On June 17, 2011, the Antitrust Division of the Department of Justice (“DOJ”) updated its Policy Guide to Merger Remedies, signaling a shift toward a more flexible, case-by-case approach to merger remedies. In particular, the revised guide reflects DOJ’s increased willingness to accept conduct remedies - that is, restrictions on how the merging parties can conduct business once the transaction is completed. The new guide replaces the DOJ’s original merger remedies policy issued in 2004 and is intended to provide the business community and antitrust bar with transparency into the way the DOJ analyzes and crafts relief in cases where it believes that a proposed merger will have anticompetitive effects.
Recent Merger Settlements Foreshadowed Policy Updates
The 2004 guide reflected DOJ policy preferences for clean, structural remedies (i.e., the sale of assets to a third-party buyer, with the intention of creating a viable competitor to the merged company). Conduct remedies were thought to be rarely effective and to needlessly entangle the government in the merged company’s business affairs. However, the DOJ under the Obama Administration has shown a willingness to impose behavioral restrictions on merging parties rather than sue to block the merger. The DOJ accepted conduct remedies in recent high-profile cases such as NBC/Comcast, Ticketmaster/Live Nation, Google/ITA, Bemis/Alcan, and the vertical beverage mergers undertaken by Coca-Cola and PepsiCo and their respective bottlers. The updated policy guide thus reflects “changes in the merger landscape” and “lessons learned” since 2004, and is intended to make sure that the policy now “accurately details the division’s merger remedy practices.”1
Two aspects of the updated policy guide are especially noteworthy:
- Greater Acceptance of Conduct Remedies: The 2011 policy abolishes the presumption against conduct relief. The DOJ now acknowledges that effective merger relief typically includes structural or conduct provisions, and that “[e]ach can be used to preserve competition in the appropriate factual circumstances.”2 The policy goes even further to state that, while conduct remedies are an effective form of relief to remedy concerns posed by vertical mergers, they may also be used to address competition concerns arising from horizontal mergers. This comports with recent DOJ practice but is a seachange from the original DOJ policy.

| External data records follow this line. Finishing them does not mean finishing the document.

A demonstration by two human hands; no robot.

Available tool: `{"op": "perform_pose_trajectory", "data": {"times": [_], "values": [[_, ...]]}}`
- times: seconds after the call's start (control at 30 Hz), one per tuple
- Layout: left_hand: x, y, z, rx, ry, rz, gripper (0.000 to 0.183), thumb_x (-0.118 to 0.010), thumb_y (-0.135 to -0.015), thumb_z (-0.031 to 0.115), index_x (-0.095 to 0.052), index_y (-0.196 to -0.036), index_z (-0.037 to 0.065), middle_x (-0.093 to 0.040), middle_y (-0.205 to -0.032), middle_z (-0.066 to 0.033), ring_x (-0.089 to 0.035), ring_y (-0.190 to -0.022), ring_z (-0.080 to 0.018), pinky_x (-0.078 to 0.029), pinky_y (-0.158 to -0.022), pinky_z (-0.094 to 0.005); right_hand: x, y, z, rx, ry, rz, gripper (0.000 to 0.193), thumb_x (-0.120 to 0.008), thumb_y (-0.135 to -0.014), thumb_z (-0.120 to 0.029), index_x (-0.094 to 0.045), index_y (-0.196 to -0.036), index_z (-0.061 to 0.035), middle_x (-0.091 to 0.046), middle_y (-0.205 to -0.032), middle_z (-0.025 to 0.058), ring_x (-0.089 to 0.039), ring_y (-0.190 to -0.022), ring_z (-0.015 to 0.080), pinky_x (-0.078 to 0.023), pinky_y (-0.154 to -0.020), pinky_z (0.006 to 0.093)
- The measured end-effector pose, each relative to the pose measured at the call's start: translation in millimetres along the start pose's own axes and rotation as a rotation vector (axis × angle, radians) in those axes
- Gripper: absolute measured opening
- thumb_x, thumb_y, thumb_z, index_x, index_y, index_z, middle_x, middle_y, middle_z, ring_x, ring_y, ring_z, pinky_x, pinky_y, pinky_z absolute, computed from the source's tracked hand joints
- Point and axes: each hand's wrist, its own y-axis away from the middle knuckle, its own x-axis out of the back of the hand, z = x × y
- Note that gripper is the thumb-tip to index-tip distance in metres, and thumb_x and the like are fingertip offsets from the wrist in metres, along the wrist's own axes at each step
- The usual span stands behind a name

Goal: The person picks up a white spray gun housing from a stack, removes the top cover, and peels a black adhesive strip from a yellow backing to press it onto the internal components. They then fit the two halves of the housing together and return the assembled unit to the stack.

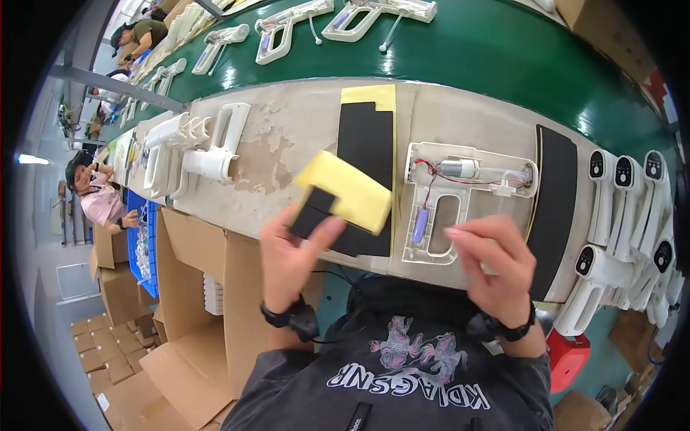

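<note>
My left hand [289,251] is closed on a sheet of black foam pads with yellow backing paper [348,190], holding it by its black part above the bench. Bare yellow paper makes up the far side of that sheet. My right hand [497,262] hovers by the handle of an open white gun-shaped housing half [471,154], thumb and fingertips pinched together; whether something small is between them I cannot make out. A silver motor [458,169], red wires and a purple battery cell [420,226] sit inside the housing.
More black foam sheets [366,136] lie left of the housing, another [557,194] right of it. Empty white shells [215,154] lie at left, finished white devices [611,208] at right. A green conveyor [467,57] carries more housings. Cardboard boxes [194,352] stand below; a co-worker [100,194] is at left.
</note>
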Motion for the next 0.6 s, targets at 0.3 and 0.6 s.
{"op": "perform_pose_trajectory", "data": {"times": [0.3, 0.6], "values": [[-28, 16, -16, -0.496, -0.359, -0.531, 0.029, -0.089, -0.072, 0.009, -0.067, -0.090, 0.001, -0.064, -0.082, -0.0107, -0.063, -0.072, -0.0285, -0.051, -0.064, -0.0340, -32, -3, -11, -0.155, -0.426, -0.156, 0.043, -0.087, -0.077, -0.008, -0.075, -0.118, -0.0076, -0.068, -0.103, 0.0084, -0.066, -0.088, 0.0236, -0.054, -0.076, 0.0326], [-12, 10, -31, -0.205, -0.087, -0.650, 0.028, -0.084, -0.081, 0.008, -0.067, -0.101, -0.002, -0.067, -0.087, -0.0104, -0.066, -0.078, -0.0199, -0.050, -0.070, -0.0294, 12, -43, 56, -0.159, 0.142, -0.001, 0.031, -0.086, -0.073, -0.010, -0.077, -0.103, -0.0056, -0.067, -0.095, 0.0079, -0.063, -0.083, 0.0239, -0.052, -0.076, 0.0345]]}}
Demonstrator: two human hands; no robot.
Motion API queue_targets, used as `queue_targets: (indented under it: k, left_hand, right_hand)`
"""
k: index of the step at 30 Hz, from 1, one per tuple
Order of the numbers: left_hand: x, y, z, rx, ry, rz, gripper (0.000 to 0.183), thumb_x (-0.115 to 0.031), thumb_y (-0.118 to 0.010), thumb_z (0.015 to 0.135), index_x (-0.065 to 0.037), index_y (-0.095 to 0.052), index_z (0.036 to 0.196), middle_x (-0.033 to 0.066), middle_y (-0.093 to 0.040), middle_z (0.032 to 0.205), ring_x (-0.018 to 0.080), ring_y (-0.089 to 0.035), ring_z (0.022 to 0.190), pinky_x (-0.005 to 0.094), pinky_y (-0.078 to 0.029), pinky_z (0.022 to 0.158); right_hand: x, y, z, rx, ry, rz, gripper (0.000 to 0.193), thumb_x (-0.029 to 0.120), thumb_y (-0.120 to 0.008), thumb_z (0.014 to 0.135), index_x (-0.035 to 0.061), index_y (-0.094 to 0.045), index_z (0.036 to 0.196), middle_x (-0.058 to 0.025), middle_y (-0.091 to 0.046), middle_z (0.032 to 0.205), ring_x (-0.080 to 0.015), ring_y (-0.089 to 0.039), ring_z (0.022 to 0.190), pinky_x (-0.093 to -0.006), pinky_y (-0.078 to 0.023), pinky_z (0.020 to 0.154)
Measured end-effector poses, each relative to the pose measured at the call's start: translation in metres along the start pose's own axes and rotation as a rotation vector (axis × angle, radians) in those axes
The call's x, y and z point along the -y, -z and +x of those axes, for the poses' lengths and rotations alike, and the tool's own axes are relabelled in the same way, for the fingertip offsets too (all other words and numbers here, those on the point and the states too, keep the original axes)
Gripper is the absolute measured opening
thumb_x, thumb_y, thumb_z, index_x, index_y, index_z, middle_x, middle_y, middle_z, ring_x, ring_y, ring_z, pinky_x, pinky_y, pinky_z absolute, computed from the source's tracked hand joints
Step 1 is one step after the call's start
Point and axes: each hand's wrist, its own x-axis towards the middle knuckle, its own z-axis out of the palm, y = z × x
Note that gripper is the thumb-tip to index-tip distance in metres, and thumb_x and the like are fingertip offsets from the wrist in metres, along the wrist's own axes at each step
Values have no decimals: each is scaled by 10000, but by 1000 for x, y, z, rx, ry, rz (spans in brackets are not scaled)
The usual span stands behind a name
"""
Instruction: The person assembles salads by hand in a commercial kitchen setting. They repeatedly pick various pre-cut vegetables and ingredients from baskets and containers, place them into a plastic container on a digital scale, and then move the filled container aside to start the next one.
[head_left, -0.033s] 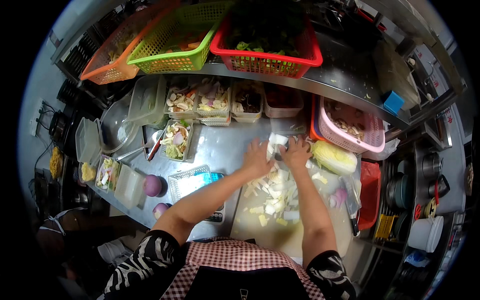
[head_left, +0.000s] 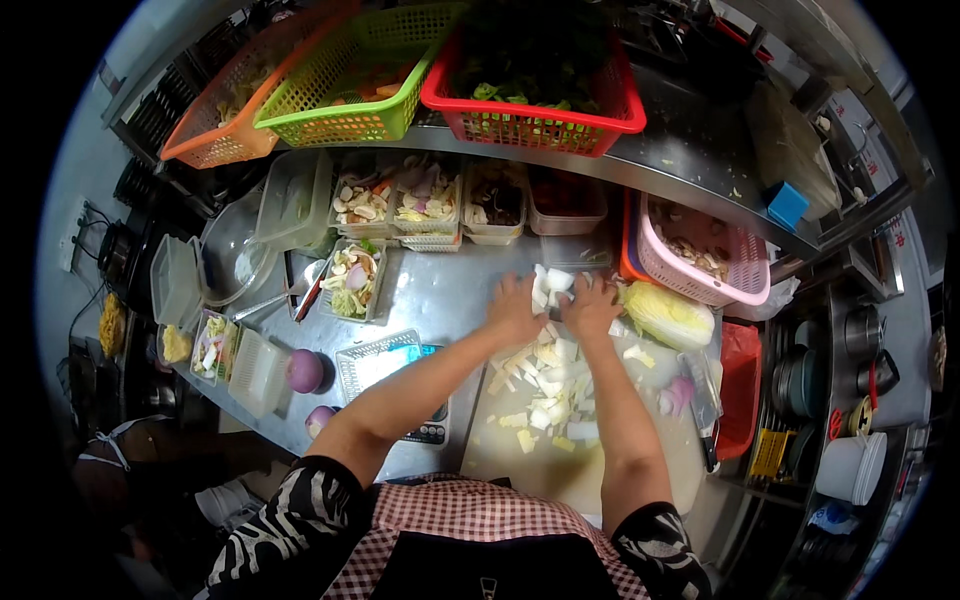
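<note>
Both my hands are at the far end of a pale cutting board (head_left: 530,472), on either side of a small heap of white cut cabbage pieces (head_left: 552,285). My left hand (head_left: 513,312) touches the heap's left side, fingers spread and bent. On its right side is my right hand (head_left: 592,308), also with fingers apart; their undersides are hidden. More chopped cabbage (head_left: 550,385) lies scattered between my forearms. Just right of my right hand rests a cut head of napa cabbage (head_left: 668,314). A knife (head_left: 708,425) lies along the board's right edge, near a piece of purple onion (head_left: 676,396).
Left of the board stand a scale (head_left: 432,430) with a white basket (head_left: 375,368) and two purple onions (head_left: 304,371). Containers of cut vegetables (head_left: 425,205) line the back beneath a shelf with a red basket (head_left: 540,122). A pink basket (head_left: 705,250) sits at the right.
My left fingers have shifted slightly left and curled a little. More of the white pieces between my hands shows. The right hand has hardly moved.
</note>
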Motion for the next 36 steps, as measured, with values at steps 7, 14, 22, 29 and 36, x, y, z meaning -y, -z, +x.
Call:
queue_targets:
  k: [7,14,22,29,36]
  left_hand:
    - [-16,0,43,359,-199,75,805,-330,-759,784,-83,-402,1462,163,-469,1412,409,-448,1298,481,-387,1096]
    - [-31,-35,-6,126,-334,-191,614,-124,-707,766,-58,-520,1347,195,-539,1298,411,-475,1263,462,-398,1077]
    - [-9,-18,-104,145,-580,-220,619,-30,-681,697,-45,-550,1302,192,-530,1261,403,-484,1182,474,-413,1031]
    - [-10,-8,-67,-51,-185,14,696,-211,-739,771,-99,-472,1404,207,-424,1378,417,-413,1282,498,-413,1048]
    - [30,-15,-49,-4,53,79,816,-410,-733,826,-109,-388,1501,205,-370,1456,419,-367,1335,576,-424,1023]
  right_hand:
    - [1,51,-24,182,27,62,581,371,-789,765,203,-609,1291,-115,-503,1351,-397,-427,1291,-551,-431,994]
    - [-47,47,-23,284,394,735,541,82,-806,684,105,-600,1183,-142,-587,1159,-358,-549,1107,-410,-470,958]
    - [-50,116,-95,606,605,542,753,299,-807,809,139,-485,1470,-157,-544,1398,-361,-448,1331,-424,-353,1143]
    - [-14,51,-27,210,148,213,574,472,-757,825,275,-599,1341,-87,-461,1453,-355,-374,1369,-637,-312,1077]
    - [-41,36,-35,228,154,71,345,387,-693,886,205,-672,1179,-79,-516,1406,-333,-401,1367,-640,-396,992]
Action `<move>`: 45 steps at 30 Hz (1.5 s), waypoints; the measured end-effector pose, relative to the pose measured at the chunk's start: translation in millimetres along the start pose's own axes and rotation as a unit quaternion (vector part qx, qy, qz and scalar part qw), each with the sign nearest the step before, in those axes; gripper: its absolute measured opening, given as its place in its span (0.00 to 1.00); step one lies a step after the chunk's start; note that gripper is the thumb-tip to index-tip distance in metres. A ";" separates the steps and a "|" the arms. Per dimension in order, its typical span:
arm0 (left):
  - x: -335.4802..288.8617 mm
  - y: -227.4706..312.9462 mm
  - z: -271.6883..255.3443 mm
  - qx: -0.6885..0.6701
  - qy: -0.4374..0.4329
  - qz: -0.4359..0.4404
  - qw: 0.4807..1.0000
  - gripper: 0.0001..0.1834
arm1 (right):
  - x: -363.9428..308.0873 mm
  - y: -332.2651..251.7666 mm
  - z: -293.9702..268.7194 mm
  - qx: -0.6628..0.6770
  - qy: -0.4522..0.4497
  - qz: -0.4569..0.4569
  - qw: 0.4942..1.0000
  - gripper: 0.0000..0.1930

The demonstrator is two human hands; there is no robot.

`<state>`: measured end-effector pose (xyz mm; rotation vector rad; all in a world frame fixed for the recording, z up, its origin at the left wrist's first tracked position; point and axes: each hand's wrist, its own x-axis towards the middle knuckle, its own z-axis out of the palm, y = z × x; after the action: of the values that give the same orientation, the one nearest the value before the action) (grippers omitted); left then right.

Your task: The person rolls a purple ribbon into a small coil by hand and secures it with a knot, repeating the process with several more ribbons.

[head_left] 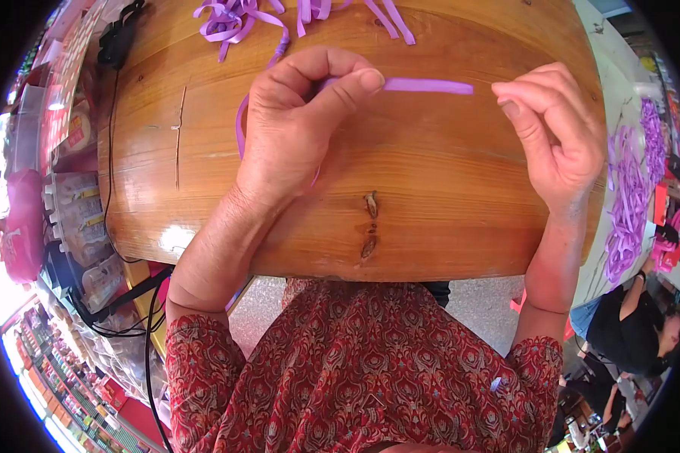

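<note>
My left hand [295,113] is closed above the wooden table, pinching a flat purple ribbon [431,86] between thumb and index finger. The ribbon's free end sticks out to the right. Behind the wrist, more of the strip runs past a knotted or wrapped part [282,47] at the far side. My right hand [555,124] is raised just right of the ribbon's end, a small gap away. Its thumb and index fingertips are drawn together, and nothing shows between them.
Loose purple ribbons [234,23] lie at the table's [431,204] far edge. A thin brown stick-like piece [178,136] lies on the left. A black cable [111,151] runs down that side. More ribbons [629,204] heap on a pale surface at right, near another person [635,328].
</note>
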<state>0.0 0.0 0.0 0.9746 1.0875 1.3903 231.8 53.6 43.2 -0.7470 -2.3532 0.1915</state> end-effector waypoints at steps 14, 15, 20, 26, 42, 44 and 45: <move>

- Closer Alignment with the FTC: Though the DOJ and FTC share merger review authority, the agencies’ merger remedies policies have differed in some respects. The 2011 DOJ policy brings the Division closer in-line with its sister agency. For example:
Upfront Buyer/Crown Jewel Provisions - When merging parties propose to divest less than an autonomous, intact business, the DOJ may now require an upfront buyer for the assets or an enhanced, more attractive package of assets called a “crown jewel.” In the past, the DOJ has strongly disfavored crown jewel provisions and did not require upfront buyers.
Compliance Oversight - The 2011 guide also highlights a major structural change that places the Antitrust Division’s General Counsel’s Office in charge of enforcing merger decrees. “By concentrating remedy expertise in the General Counsel’s Office, the Division can efficiently develop and disseminate remedy best practices and conduct ex post reviews of remedy effectiveness.”3 This change will result in the DOJ more closely resembling the FTC from a procedural and organizational standpoint, as the FTC has long had a Compliance Division dedicated to the monitoring and enforcement of merger decrees.
Conclusion - “Finding A Remedy That Works”
The DOJ’s policy revision will be generally positive for the business community. Parties considering a merger or joint venture may find more success crafting flexible conduct restrictions that satisfy staff’s concerns, while preserving the value and efficiencies of the proposed transaction. The key to effective merger remedy policy, according to the updated guide, is “finding a remedy that works,” which suggests that parties may not have to accept the lesser of evils between overbroad divestitures or court challenge.